● **WHAT IS BEING ASKED**: Please transcribe the data that follows exactly, from its first line through the line that contains "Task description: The".

==== DATA FOR PROCESSING

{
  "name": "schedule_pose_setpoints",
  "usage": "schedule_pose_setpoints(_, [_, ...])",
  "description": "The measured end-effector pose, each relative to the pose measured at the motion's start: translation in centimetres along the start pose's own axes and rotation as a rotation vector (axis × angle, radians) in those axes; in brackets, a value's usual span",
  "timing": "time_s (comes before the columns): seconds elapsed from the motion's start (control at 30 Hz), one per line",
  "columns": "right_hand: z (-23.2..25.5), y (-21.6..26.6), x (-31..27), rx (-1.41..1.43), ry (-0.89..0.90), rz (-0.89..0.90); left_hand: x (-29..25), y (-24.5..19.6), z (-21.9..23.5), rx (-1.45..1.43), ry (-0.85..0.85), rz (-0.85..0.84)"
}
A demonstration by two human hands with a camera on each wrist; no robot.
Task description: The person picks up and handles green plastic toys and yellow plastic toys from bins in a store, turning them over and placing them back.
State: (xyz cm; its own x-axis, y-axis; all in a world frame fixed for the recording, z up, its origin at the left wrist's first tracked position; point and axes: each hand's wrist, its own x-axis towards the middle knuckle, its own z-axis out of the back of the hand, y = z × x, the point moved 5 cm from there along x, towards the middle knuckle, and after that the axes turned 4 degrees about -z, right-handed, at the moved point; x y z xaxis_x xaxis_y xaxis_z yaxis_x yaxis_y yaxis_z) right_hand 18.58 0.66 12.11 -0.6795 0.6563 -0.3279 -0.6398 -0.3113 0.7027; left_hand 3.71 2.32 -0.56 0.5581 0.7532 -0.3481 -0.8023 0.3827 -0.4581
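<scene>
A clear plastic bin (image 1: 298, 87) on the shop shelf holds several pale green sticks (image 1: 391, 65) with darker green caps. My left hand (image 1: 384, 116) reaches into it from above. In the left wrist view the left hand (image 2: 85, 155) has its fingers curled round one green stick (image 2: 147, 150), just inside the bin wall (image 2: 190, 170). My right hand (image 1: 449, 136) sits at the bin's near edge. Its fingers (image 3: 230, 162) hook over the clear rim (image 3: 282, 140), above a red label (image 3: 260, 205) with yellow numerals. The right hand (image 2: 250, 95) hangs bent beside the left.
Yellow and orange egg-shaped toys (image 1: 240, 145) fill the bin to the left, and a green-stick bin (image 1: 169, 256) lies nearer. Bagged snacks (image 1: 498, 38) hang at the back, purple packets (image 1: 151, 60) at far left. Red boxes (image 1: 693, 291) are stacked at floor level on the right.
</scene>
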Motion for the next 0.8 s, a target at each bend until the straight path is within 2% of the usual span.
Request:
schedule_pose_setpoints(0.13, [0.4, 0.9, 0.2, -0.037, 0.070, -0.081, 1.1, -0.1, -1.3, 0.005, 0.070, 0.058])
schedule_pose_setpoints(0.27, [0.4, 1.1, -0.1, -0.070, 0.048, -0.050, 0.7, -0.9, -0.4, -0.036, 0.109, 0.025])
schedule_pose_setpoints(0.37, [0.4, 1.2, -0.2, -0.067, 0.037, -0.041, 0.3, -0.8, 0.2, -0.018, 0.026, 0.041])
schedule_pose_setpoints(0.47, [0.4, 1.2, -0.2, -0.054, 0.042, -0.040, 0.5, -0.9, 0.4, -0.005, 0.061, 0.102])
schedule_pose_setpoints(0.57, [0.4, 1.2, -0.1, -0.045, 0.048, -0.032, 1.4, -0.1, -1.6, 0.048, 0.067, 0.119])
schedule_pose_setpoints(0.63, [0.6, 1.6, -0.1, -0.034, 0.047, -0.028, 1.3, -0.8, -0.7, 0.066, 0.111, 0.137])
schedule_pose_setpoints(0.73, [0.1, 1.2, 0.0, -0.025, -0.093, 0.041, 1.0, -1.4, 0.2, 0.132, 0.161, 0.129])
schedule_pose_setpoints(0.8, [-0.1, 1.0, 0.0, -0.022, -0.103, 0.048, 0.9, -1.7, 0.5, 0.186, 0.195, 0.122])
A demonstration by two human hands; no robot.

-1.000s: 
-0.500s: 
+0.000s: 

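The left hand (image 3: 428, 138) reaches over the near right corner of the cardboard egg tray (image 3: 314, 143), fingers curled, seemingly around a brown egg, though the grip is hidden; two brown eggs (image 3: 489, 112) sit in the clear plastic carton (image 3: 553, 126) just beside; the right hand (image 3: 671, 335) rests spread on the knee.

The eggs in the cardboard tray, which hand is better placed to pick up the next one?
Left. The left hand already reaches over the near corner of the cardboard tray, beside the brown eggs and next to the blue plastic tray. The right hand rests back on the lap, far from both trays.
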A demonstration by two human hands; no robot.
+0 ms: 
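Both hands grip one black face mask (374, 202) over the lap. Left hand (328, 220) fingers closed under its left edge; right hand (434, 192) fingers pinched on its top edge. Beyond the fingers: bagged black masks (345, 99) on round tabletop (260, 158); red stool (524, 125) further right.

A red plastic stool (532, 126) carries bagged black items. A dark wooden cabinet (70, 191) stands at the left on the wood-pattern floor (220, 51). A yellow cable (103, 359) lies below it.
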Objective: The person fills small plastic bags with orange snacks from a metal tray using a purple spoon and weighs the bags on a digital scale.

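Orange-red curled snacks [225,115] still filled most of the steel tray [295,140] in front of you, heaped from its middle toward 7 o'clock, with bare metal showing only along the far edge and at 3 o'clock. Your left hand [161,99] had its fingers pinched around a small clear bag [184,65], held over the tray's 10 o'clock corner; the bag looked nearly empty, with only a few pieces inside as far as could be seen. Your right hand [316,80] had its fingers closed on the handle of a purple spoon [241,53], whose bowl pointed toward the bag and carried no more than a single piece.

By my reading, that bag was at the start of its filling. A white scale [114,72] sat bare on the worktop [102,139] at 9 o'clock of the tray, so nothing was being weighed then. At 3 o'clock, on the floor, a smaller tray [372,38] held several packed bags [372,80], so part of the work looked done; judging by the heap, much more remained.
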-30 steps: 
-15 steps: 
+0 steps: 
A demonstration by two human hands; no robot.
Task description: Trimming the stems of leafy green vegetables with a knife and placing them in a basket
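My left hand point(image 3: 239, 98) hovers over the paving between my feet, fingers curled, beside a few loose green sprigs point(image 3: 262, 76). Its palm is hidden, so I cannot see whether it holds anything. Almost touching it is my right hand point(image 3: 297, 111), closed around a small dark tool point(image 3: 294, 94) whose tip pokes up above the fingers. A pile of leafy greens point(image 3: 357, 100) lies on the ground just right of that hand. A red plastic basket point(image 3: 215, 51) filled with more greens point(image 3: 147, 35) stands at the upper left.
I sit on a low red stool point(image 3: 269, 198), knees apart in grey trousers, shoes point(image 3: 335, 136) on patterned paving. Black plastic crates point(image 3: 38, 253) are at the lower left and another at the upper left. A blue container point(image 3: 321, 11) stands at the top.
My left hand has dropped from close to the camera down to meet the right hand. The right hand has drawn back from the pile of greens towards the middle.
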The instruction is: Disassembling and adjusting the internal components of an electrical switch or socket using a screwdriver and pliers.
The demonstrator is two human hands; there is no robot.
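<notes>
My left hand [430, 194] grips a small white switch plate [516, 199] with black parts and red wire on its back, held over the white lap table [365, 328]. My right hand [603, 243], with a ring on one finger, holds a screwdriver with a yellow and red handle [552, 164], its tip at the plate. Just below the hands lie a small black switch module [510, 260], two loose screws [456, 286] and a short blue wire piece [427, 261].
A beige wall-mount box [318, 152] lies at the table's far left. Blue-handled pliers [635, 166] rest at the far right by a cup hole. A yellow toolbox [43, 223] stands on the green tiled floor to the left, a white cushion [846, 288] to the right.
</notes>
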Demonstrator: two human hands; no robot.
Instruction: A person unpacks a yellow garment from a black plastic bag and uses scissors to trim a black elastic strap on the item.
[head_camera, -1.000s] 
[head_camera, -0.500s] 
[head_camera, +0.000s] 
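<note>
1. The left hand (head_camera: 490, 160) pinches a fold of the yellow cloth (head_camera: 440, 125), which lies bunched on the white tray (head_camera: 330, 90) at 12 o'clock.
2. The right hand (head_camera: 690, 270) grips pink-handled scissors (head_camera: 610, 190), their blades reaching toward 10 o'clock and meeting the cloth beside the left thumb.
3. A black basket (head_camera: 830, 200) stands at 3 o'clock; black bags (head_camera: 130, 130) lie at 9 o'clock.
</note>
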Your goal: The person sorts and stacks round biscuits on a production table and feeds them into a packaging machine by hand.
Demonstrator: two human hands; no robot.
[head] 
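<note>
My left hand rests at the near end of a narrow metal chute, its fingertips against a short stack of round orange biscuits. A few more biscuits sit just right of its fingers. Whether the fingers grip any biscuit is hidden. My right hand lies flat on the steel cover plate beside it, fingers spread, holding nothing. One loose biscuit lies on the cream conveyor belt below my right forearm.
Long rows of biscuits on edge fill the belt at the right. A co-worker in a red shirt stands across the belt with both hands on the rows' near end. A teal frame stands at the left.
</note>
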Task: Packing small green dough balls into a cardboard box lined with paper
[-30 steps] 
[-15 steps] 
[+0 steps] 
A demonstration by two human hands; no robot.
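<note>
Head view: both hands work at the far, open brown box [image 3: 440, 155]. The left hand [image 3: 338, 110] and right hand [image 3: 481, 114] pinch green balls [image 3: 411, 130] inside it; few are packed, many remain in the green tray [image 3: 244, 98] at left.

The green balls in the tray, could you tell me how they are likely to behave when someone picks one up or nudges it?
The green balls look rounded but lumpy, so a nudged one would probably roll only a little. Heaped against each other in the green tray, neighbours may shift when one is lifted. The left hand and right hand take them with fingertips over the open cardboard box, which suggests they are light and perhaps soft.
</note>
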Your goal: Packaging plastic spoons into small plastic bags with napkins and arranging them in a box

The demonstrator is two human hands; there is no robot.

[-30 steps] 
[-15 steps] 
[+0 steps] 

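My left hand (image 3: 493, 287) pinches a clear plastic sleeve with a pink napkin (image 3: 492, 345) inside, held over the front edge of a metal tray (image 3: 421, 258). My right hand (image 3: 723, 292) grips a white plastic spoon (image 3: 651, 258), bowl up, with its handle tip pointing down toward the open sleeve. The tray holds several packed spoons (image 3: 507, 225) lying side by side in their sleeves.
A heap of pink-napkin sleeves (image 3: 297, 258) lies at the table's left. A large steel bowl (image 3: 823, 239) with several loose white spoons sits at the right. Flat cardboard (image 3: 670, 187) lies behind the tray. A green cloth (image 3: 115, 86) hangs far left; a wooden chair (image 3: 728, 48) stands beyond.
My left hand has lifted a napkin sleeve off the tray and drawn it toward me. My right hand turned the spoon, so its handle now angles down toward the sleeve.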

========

● **RESPONSE TO THIS EXERCISE**:
{
  "name": "schedule_pose_setpoints",
  "usage": "schedule_pose_setpoints(_, [_, ...])",
  "description": "The measured end-effector pose, each relative to the pose measured at the motion's start: translation in centimetres along the start pose's own axes and rotation as a rotation vector (axis × angle, radians) in those axes; in brackets, a value's usual span",
  "timing": "time_s (comes before the columns): seconds elapsed from the motion's start (control at 30 Hz), one per line",
  "columns": "right_hand: z (-23.2..25.5), y (-21.6..26.6), x (-31..27), rx (-1.41..1.43), ry (-0.89..0.90), rz (-0.89..0.90); left_hand: x (-29..25), y (-24.5..19.6), z (-21.9..23.5), rx (-1.45..1.43), ry (-0.85..0.85), rz (-0.85..0.84)"
}
A demonstration by two human hands with a camera on each wrist; no robot.
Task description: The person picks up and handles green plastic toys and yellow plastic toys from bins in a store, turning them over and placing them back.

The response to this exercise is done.